[
https://issues.apache.org/jira/browse/CASSANDRA-3134?page=com.atlassian.jira.plugin.system.issuetabpanels:comment-tabpanel&focusedCommentId=13294699#comment-13294699
]
Brandyn White commented on CASSANDRA-3134:
------------------------------------------
I agree. I've been working with HBase more than Cassandra recently and that is
what I did there (custom InputFormat, same streaming jar). This is certainly
the best way to go for Cassandra also.
> Patch Hadoop Streaming Source to Support Cassandra IO
> -----------------------------------------------------
>
> Key: CASSANDRA-3134
> URL: https://issues.apache.org/jira/browse/CASSANDRA-3134
> Project: Cassandra
> Issue Type: New Feature
> Components: Hadoop
> Reporter: Brandyn White
> Priority: Minor
> Labels: hadoop, hadoop_examples_streaming
> Original Estimate: 504h
> Remaining Estimate: 504h
>
> (text is a repost from
> [CASSANDRA-1497|https://issues.apache.org/jira/browse/CASSANDRA-1497])

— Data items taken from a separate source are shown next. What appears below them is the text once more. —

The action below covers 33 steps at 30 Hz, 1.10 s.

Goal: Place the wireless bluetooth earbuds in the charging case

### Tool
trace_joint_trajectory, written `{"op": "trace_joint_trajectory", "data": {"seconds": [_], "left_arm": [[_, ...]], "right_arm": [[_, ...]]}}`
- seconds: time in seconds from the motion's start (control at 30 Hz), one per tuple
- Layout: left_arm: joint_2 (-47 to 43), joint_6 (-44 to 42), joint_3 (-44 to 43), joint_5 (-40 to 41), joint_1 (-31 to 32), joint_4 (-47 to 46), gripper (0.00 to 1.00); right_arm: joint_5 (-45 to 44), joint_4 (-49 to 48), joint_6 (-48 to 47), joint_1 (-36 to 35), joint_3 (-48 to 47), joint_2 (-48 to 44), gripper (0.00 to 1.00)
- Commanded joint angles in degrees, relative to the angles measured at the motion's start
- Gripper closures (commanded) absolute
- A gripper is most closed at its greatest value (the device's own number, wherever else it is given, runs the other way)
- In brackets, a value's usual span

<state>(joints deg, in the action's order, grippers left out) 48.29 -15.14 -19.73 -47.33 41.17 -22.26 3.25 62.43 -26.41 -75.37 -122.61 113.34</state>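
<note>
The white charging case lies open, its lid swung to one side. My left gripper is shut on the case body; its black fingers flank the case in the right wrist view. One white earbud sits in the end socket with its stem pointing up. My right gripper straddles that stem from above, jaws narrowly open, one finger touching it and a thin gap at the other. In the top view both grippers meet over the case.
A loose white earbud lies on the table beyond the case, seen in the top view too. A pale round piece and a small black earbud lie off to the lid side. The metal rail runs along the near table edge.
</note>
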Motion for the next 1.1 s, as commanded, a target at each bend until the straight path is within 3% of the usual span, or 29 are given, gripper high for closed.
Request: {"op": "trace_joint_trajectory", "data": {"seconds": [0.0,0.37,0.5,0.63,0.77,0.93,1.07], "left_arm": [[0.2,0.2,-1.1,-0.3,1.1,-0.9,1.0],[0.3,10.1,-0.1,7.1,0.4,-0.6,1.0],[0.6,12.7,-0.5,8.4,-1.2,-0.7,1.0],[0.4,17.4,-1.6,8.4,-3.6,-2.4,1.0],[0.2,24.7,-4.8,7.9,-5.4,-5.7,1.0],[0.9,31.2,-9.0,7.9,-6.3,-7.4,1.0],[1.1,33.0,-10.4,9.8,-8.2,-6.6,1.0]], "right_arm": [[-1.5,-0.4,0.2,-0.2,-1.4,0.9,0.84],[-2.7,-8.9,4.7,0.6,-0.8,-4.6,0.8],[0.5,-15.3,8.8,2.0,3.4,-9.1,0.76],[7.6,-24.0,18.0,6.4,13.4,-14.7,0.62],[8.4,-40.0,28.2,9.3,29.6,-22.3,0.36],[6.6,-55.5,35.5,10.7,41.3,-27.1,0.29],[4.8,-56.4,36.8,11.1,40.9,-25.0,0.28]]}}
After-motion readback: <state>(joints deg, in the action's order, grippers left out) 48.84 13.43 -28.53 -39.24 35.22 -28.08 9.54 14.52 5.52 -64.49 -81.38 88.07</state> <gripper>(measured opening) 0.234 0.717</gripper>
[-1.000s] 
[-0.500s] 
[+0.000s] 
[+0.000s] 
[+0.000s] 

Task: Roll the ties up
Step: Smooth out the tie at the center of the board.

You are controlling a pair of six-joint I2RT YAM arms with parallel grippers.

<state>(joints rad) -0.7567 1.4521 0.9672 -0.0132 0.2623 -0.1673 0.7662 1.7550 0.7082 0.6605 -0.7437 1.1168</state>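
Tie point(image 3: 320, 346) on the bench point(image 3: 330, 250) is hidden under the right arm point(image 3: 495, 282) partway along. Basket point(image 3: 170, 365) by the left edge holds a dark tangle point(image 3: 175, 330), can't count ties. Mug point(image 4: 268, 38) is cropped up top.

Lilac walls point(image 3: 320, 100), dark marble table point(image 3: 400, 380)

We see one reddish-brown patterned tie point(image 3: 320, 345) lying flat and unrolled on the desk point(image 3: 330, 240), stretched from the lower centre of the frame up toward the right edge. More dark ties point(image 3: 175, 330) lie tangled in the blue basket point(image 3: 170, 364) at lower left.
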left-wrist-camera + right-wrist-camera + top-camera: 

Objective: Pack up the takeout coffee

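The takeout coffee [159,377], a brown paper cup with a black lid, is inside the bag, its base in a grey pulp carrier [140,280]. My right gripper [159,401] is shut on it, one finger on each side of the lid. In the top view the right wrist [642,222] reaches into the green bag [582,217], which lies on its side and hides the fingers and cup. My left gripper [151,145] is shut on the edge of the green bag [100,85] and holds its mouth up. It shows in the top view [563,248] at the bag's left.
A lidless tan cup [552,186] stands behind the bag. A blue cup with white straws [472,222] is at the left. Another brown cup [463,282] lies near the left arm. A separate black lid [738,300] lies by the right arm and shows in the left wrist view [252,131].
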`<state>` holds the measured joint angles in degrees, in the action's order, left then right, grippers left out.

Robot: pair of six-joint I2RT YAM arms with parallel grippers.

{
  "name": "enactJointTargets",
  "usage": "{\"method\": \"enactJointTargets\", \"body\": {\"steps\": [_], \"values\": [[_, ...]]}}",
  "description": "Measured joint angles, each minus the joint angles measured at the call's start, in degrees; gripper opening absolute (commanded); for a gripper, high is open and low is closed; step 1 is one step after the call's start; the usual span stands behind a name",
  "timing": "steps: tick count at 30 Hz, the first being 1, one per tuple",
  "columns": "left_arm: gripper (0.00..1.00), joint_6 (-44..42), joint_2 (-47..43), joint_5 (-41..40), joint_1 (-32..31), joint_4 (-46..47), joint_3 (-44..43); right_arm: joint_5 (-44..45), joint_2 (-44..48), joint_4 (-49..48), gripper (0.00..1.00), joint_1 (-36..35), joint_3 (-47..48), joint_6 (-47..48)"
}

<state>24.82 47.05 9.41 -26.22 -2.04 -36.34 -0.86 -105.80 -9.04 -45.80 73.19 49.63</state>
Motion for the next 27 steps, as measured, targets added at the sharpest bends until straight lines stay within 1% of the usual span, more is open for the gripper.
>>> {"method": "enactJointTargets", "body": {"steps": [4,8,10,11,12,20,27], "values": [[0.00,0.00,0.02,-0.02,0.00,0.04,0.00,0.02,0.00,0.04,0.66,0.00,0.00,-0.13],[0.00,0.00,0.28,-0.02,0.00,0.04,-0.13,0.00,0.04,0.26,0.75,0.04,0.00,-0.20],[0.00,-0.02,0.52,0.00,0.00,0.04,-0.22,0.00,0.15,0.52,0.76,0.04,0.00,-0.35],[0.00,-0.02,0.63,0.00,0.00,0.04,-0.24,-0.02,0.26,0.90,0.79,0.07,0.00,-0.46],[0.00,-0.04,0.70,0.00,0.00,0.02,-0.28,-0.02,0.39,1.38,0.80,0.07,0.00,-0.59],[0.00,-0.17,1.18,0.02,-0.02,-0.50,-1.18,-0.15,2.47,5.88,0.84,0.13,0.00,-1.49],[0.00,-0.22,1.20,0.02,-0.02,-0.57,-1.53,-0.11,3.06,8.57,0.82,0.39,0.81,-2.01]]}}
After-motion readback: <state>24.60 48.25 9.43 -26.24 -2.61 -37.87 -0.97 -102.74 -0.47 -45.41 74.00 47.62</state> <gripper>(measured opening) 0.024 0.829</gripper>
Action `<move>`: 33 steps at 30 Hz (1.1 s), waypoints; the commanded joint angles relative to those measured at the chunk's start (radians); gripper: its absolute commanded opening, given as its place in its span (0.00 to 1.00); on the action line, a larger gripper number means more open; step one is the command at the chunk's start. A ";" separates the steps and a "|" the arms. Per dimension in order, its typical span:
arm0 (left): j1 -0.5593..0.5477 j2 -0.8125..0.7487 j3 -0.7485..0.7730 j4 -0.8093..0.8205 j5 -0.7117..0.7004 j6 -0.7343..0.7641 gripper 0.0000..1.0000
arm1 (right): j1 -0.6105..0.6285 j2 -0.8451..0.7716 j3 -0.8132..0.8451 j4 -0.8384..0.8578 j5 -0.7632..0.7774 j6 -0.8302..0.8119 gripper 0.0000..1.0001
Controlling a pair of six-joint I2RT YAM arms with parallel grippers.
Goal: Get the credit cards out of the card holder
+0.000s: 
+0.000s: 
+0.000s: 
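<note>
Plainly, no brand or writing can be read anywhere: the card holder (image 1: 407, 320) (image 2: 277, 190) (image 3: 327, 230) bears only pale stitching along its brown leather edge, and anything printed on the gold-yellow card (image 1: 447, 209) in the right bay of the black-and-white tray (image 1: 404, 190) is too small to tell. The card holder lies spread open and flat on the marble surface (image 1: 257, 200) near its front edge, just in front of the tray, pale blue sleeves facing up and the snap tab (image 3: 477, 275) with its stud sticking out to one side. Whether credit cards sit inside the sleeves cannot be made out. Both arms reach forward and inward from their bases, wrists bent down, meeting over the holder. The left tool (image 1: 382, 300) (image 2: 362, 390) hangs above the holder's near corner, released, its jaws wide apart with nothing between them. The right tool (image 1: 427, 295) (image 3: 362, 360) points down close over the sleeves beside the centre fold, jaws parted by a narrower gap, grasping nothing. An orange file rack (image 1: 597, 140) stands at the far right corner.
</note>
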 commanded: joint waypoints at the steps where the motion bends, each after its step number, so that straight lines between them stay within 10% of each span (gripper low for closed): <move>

> I'm the author of the Hadoopy http://bwhite.github.com/hadoopy/ python
> library and I'm interested in taking another stab at streaming support.
> Hadoopy and Dumbo both use the TypedBytes format that is in CDH for
> communication with the streaming jar. A simple way to get this to work is
> modify the streaming code (make hadoop-cassandra-streaming.jar) so that it
> uses the same TypedBytes communication with streaming programs, but the
> actual job IO is using the Cassandra IO. The user would have the exact same
> streaming interface, but the user would specify the keyspace, etc using
> environmental variables.
> The benefits of this are
> 1. Easy implementation: Take the cloudera-patched version of streaming and
> change the IO, add environmental variable reading.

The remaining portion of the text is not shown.